## REQUIRED ACTION
Write the data out in full and word for word. Do not include images.

## SOURCE DATA
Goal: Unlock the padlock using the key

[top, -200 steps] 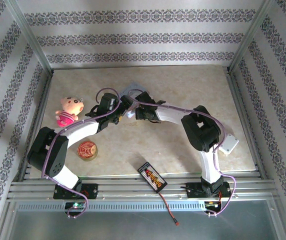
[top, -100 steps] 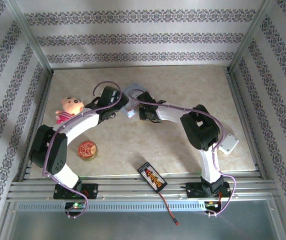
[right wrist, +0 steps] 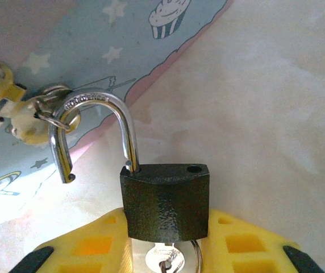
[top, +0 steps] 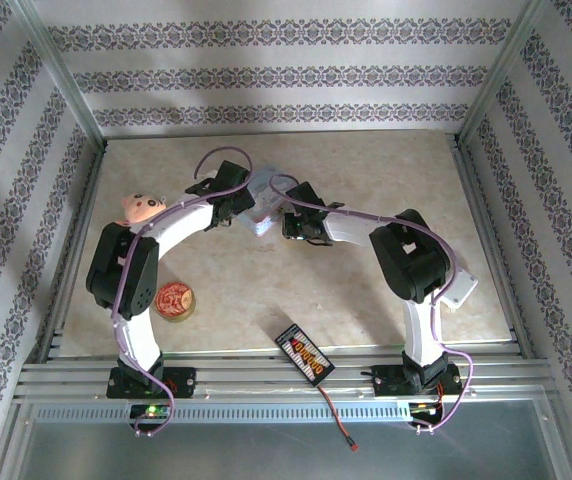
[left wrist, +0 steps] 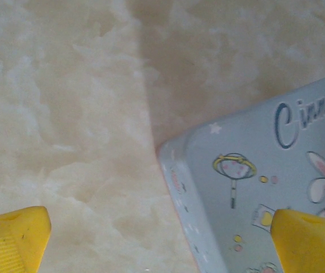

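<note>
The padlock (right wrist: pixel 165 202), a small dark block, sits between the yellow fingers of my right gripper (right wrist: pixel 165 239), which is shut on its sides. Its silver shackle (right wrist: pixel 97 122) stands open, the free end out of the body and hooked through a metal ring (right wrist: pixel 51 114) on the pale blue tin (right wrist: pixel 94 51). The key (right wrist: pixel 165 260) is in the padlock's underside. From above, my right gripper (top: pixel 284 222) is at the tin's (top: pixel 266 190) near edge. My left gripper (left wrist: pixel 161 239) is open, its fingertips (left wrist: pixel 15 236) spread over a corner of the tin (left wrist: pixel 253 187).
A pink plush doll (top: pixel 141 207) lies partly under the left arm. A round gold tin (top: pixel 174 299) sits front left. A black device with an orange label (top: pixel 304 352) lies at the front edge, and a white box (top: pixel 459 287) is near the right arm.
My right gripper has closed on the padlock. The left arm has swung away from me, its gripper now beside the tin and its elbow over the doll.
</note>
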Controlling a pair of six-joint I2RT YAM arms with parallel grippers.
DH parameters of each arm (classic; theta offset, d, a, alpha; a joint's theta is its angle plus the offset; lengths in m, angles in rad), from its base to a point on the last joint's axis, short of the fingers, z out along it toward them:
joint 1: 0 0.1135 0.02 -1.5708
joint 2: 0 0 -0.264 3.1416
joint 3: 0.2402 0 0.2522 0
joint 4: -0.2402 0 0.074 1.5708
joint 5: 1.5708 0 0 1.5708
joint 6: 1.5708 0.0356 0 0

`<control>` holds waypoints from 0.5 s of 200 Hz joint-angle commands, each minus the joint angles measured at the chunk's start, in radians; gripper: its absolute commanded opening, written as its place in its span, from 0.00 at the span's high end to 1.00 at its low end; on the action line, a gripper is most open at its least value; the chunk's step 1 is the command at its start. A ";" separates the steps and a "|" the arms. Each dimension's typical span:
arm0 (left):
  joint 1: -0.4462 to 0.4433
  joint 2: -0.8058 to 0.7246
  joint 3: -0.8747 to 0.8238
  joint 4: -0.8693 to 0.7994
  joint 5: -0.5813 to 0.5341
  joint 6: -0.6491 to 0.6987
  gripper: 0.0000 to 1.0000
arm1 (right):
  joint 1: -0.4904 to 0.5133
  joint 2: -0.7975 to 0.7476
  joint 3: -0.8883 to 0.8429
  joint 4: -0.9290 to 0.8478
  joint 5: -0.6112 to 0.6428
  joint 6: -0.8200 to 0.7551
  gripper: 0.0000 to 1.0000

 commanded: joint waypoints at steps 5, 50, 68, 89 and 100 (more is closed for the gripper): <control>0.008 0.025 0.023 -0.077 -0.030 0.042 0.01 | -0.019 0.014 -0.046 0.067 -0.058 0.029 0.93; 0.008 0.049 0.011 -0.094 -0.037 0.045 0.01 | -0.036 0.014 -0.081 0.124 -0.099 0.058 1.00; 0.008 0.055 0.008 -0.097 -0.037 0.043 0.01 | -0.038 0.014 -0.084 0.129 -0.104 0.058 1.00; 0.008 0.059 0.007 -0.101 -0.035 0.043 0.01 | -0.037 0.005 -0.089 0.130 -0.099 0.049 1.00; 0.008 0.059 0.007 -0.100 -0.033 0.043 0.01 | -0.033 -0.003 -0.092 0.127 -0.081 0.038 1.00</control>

## RESULT FOR THIS TASK
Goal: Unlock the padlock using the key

[top, -200 steps] 
[top, -100 steps] 
[right wrist, +0 steps] 
[top, +0 steps] 
[left wrist, +0 steps] 

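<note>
The padlock (right wrist: pixel 165 202), a small dark block, sits between the yellow fingers of my right gripper (right wrist: pixel 165 239), which is shut on its sides. Its silver shackle (right wrist: pixel 97 122) stands open, the free end out of the body and hooked through a metal ring (right wrist: pixel 51 114) on the pale blue tin (right wrist: pixel 94 51). The key (right wrist: pixel 165 260) is in the padlock's underside. From above, my right gripper (top: pixel 284 222) is at the tin's (top: pixel 266 190) near edge. My left gripper (left wrist: pixel 161 239) is open, its fingertips (left wrist: pixel 15 236) spread over a corner of the tin (left wrist: pixel 253 187).
A pink plush doll (top: pixel 141 207) lies partly under the left arm. A round gold tin (top: pixel 174 299) sits front left. A black device with an orange label (top: pixel 304 352) lies at the front edge, and a white box (top: pixel 459 287) is near the right arm.
My right gripper has closed on the padlock. The left arm has swung away from me, its gripper now beside the tin and its elbow over the doll.
</note>
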Controlling a pair of six-joint I2RT YAM arms with parallel grippers.
DH parameters of each arm (classic; theta offset, d, a, alpha; a joint's theta is its angle plus the offset; lengths in m, angles in rad), from its base to a point on the last joint's axis, short of the fingers, z out along it toward them:
joint 1: 0 0.1135 0.02 -1.5708
joint 2: 0 0 -0.264 3.1416
joint 3: 0.2402 0 0.2522 0
joint 4: -0.2402 0 0.074 1.5708
joint 5: 1.5708 0 0 1.5708
joint 6: 1.5708 0.0356 0 0

`<control>` holds waypoints from 0.5 s of 200 Hz joint-angle commands, each minus the joint angles measured at the chunk's start, in radians; gripper: its absolute commanded opening, written as its place in its span, from 0.00 at the span's high end to 1.00 at its low end; on the action line, a gripper is most open at its least value; the chunk's step 1 is the command at its start. A ";" separates the steps and a "|" the arms. Each dimension's typical span:
arm0 (left):
  joint 1: -0.4462 to 0.4433
  joint 2: -0.8058 to 0.7246
  joint 3: -0.8747 to 0.8238
  joint 4: -0.8693 to 0.7994
  joint 5: -0.5813 to 0.5341
  joint 6: -0.6491 to 0.6987
  gripper: 0.0000 to 1.0000
arm1 (right):
  joint 1: -0.4904 to 0.5133
  joint 2: -0.7975 to 0.7476
  joint 3: -0.8883 to 0.8429
  joint 4: -0.9290 to 0.8478
  joint 5: -0.6112 to 0.6428
  joint 6: -0.8200 to 0.7551
  gripper: 0.0000 to 1.0000

 commanded: joint waypoints at steps 5, 50, 68, 89 and 100 (more is closed for the gripper): <control>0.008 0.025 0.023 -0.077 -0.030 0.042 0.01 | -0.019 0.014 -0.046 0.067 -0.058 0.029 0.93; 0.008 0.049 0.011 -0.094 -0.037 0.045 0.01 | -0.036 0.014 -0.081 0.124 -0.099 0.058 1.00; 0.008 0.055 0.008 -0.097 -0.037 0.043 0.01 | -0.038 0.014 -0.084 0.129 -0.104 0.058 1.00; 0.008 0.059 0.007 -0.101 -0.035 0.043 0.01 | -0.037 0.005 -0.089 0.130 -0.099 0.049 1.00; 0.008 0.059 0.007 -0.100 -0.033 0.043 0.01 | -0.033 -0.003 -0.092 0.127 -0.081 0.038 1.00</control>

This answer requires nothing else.